TASK TO COMPLETE
Each line of the material below is to be written out exactly. Leave out any picture.

DATA EXCERPT
◆ ◆ ◆ ◆ ◆ ◆ ◆

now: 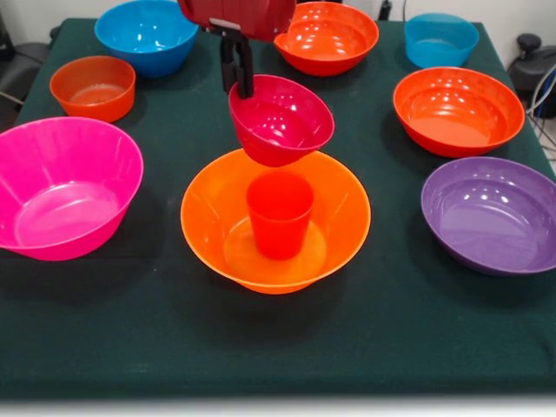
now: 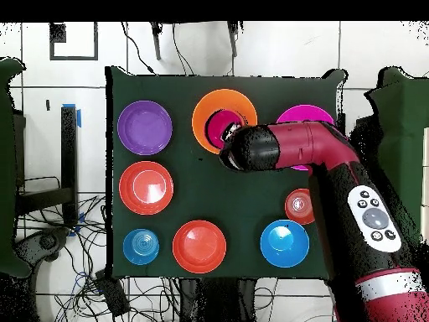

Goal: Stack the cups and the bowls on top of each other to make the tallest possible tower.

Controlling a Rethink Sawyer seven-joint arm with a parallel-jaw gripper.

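Gripper [image 1: 236, 76] pinching the rim of the small magenta bowl [image 1: 282, 120], bowl tilted in the air above the orange-red cup [image 1: 280, 214], cup upright inside the large yellow-orange bowl [image 1: 347, 204], large pink bowl [image 1: 61, 187] beside that bowl, purple bowl [image 1: 491, 213] on its other side

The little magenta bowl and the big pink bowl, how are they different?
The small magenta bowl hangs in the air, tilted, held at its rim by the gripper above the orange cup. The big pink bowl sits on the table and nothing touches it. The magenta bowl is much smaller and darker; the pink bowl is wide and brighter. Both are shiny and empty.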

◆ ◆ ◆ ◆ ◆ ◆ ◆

TASK SOLUTION
now: 
now: 

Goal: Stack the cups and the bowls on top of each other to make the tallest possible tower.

Controlling a Rethink Sawyer seven-joint arm with a parallel-jaw gripper.

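Gripper [image 1: 236, 76] pinching the rim of the small magenta bowl [image 1: 282, 120], bowl tilted in the air above the orange-red cup [image 1: 280, 214], cup upright inside the large yellow-orange bowl [image 1: 347, 204], large pink bowl [image 1: 61, 187] beside that bowl, purple bowl [image 1: 491, 213] on its other side

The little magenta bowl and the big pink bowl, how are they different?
The small magenta bowl hangs in the air, tilted, held at its rim by the gripper above the orange cup. The big pink bowl sits on the table and nothing touches it. The magenta bowl is much smaller and darker; the pink bowl is wide and brighter. Both are shiny and empty.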

This output requires no further additions.